Manoel Junior é contra nova CPMF

O deputado federal Manoel Junior (PMDB-PB) discursou nesta terça-feira (16/11), na Câmara dos Deputados, em defesa da regulamentação da Emenda Constitucional (EC) nº 29. O parlamentar afirmou ser contrário a criação de novos impostos para custear a Saúde no Brasil e disse que os royalties do pré-sal são alternativa viável para financiar a Saúde no País.

Durante o discurso, o parlamentar falou também da proposta de revisão do Código de Trânsito Brasileiro (CTB), matéria da qual é relator na Comissão de Finanças e Tributação (CFT) da Casa.

Leia a íntegra do discurso:

“Na tarde de hoje, já que não pude fazê-lo na semana passada, trago aqui a nossa preocupação como municipalista, como ex-Prefeito que sou — parabenizando mais uma vez a Confederação Nacional dos Municípios — , a manifestação e mobilização de vários Prefeitos na semana passada aqui em Brasília, nos corredores da nossa Casa e do Senado Federal, reivindicando a regulamentação da Emenda 29.

É, sem dúvida alguma, para o País inteiro, para aquelas pessoas que dependem do Sistema Único de Saúde, importante a regulamentação dessa Emenda nº 29, que foi uma conquista não apenas dos Municípios brasileiros, mas do povo, daqueles que dependem efetivamente do tratamento público, do tratamento que o Sistema Único de Saúde propicia a todos os brasileiros. Efetivamente, só se faz saúde pública se houver uma linha de financiamento, se houver uma fonte de financiamento.

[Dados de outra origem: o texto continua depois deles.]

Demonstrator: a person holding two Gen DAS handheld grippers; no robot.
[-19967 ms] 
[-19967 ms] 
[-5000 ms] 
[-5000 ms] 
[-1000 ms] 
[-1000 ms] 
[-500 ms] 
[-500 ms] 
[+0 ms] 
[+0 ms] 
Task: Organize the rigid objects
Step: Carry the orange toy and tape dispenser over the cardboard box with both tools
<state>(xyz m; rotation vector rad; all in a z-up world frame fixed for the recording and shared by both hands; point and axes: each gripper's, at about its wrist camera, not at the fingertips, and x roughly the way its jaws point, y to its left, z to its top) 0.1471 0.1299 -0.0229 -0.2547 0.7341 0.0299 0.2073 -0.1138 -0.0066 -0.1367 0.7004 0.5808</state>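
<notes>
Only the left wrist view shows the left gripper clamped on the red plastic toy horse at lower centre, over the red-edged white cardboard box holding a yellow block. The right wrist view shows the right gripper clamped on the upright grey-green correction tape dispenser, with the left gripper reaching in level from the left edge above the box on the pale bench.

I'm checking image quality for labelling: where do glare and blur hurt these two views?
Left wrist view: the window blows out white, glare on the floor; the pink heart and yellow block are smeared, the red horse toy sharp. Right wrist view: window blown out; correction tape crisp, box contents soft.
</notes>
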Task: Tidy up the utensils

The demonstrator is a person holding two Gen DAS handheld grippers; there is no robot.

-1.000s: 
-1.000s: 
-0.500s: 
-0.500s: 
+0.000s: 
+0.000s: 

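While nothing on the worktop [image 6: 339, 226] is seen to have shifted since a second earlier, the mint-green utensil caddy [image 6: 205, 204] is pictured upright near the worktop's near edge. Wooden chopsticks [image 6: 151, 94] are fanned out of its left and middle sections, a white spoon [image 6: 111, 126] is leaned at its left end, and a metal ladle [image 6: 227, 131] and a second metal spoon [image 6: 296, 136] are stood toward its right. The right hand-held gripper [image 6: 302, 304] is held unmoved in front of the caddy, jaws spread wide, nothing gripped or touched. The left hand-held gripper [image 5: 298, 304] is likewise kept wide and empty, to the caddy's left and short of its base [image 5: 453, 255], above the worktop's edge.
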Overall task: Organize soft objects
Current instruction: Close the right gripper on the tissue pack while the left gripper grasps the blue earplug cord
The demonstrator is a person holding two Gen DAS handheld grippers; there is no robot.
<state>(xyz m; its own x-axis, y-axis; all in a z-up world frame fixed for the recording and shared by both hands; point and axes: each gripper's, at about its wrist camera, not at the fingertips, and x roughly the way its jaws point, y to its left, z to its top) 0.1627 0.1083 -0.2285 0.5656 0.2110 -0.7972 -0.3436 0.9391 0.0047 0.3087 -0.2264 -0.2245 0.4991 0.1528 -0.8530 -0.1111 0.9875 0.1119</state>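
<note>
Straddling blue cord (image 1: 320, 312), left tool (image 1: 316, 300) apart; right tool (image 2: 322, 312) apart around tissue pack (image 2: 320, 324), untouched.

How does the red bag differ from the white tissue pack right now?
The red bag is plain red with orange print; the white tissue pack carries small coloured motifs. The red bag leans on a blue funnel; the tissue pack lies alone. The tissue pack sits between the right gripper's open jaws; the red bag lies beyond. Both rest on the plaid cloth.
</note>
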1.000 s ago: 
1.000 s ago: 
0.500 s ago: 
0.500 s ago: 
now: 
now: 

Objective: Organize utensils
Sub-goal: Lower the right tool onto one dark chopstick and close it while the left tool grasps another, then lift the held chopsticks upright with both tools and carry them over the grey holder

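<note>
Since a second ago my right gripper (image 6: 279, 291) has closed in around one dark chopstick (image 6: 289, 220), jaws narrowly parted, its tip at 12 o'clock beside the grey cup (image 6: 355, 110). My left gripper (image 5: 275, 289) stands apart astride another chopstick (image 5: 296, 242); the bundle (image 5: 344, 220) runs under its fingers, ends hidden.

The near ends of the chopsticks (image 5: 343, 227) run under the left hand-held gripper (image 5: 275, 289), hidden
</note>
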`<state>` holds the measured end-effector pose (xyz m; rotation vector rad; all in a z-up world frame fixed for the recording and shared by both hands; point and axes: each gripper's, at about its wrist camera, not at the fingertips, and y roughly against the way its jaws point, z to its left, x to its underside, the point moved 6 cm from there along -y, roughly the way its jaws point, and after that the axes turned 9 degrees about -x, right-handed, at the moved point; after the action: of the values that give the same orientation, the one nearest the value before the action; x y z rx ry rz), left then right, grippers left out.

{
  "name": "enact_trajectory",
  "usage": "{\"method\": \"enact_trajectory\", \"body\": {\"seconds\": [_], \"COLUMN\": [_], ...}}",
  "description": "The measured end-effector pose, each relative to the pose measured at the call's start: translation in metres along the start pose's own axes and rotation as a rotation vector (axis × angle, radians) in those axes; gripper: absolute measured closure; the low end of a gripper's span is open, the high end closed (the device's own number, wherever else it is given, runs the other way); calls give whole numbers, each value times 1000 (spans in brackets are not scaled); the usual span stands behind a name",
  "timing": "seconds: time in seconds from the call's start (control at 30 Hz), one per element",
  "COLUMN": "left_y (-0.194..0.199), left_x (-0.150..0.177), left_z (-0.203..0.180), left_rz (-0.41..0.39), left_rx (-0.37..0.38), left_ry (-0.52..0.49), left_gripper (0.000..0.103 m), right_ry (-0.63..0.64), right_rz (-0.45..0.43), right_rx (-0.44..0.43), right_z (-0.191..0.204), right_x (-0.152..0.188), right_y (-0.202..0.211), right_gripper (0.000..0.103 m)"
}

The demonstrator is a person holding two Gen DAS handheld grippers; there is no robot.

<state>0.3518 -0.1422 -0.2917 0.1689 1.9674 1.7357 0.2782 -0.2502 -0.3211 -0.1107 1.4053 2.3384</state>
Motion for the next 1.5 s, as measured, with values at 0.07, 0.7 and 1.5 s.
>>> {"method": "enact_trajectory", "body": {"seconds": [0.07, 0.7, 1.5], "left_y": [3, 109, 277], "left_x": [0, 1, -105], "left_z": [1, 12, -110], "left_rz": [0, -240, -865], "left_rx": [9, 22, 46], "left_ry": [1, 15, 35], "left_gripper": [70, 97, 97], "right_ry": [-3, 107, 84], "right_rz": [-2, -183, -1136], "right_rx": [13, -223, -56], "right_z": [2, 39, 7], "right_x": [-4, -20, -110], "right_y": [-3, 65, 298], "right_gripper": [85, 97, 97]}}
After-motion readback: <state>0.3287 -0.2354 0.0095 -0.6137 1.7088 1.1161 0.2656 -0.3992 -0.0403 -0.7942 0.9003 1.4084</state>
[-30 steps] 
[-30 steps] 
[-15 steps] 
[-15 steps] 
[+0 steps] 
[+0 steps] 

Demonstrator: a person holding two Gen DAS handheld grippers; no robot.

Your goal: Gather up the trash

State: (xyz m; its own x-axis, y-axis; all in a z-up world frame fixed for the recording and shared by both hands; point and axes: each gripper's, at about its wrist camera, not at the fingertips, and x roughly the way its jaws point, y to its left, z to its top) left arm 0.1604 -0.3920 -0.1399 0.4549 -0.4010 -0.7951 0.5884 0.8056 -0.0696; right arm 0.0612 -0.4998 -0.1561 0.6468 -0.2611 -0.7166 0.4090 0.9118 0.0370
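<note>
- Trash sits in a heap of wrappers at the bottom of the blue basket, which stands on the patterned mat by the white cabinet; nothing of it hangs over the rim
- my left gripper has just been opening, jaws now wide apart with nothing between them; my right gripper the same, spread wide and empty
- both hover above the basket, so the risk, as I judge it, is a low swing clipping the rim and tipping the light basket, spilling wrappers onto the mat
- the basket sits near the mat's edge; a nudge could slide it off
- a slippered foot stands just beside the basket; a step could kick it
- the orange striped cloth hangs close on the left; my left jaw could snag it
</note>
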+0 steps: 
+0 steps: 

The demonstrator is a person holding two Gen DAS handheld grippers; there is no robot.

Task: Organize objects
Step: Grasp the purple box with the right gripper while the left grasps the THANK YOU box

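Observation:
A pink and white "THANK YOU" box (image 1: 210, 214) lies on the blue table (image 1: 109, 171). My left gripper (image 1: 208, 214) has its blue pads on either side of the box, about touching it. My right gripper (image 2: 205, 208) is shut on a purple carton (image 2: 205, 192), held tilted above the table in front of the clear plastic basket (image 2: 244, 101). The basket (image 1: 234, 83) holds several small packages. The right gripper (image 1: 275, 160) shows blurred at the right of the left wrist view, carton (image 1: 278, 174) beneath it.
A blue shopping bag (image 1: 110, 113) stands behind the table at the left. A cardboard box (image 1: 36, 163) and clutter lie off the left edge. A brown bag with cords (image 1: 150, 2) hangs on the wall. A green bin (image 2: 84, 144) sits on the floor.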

Por isso, quero dizer que é uma luta permanente nossa no sentido da regulamentação dessa emenda. Eu fui Prefeito por 3 vezes e o meu município-natal foi o meu laboratório administrativo, o meu laboratório político. Nós investimos em saúde pública mais de 22%. A média dos Municípios brasileiros ultrapassa o percentual de 20%, quando a própria Constituição manda gastar apenas 15%.

E o que tem ocorrido hoje no País? A Paraíba passou, cerca de 6 anos e 2 meses, a aplicar a metade daquilo que manda a própria Constituição em saúde. Hoje, nós temos um percentual acima dos 12%. Quero parabenizar a gestão curta do Governador José Maranhão, mas que aplicou e fez valer a nossa Constituição Federal não só no tocante à saúde, mas também à educação.

No entanto, esse tema é recorrente a esta Casa e todo o mundo quer a regulamentação da Emenda nº 29, porém se fala em criação de novos impostos, de nova contribuição. Eu, particularmente, sou contrário a esse posicionamento. Quero aqui me colocar contrário, publicamente, e vou defender que esta Casa procure meios alternativos e mecanismos que nós já temos. Por exemplo, os royalties do pré-sal. É uma linha e uma fonte de financiamento praticamente inesgotável neste momento em que o País não gasta mais de 68 bilhões de um Orçamento de 1 trilhão e 600 bilhões de reais. Gasta-se, aproximadamente, mais de 65 bilhões com a saúde do povo brasileiro”.

Revisão do Código de Trânsito

“Estão aí as últimas decisões do Supremo Tribunal Federal, que impõem a esta Casa rever justamente a legislação, para que ela seja aplicada e seja usada em favor daqueles que muitas vezes perdem suas vidas ou ficam paraplégicos, ficam com uma deficiência grave.

Quero dizer que na verdade cabe, e coube a nós, essa relatoria na Comissão de Finanças e Tributação, e nós iremos sem dúvida nenhuma nos aprofundar na questão. Já marcamos uma audiência pública para o dia 7 de dezembro, iremos ouvir especialistas no assunto, para que essa relatoria possa trazer à sociedade brasileira um instrumento não apenas de punição, mas de prevenção desses acidentes que ceifam vidas, vidas inocentes, em todo o território nacional”.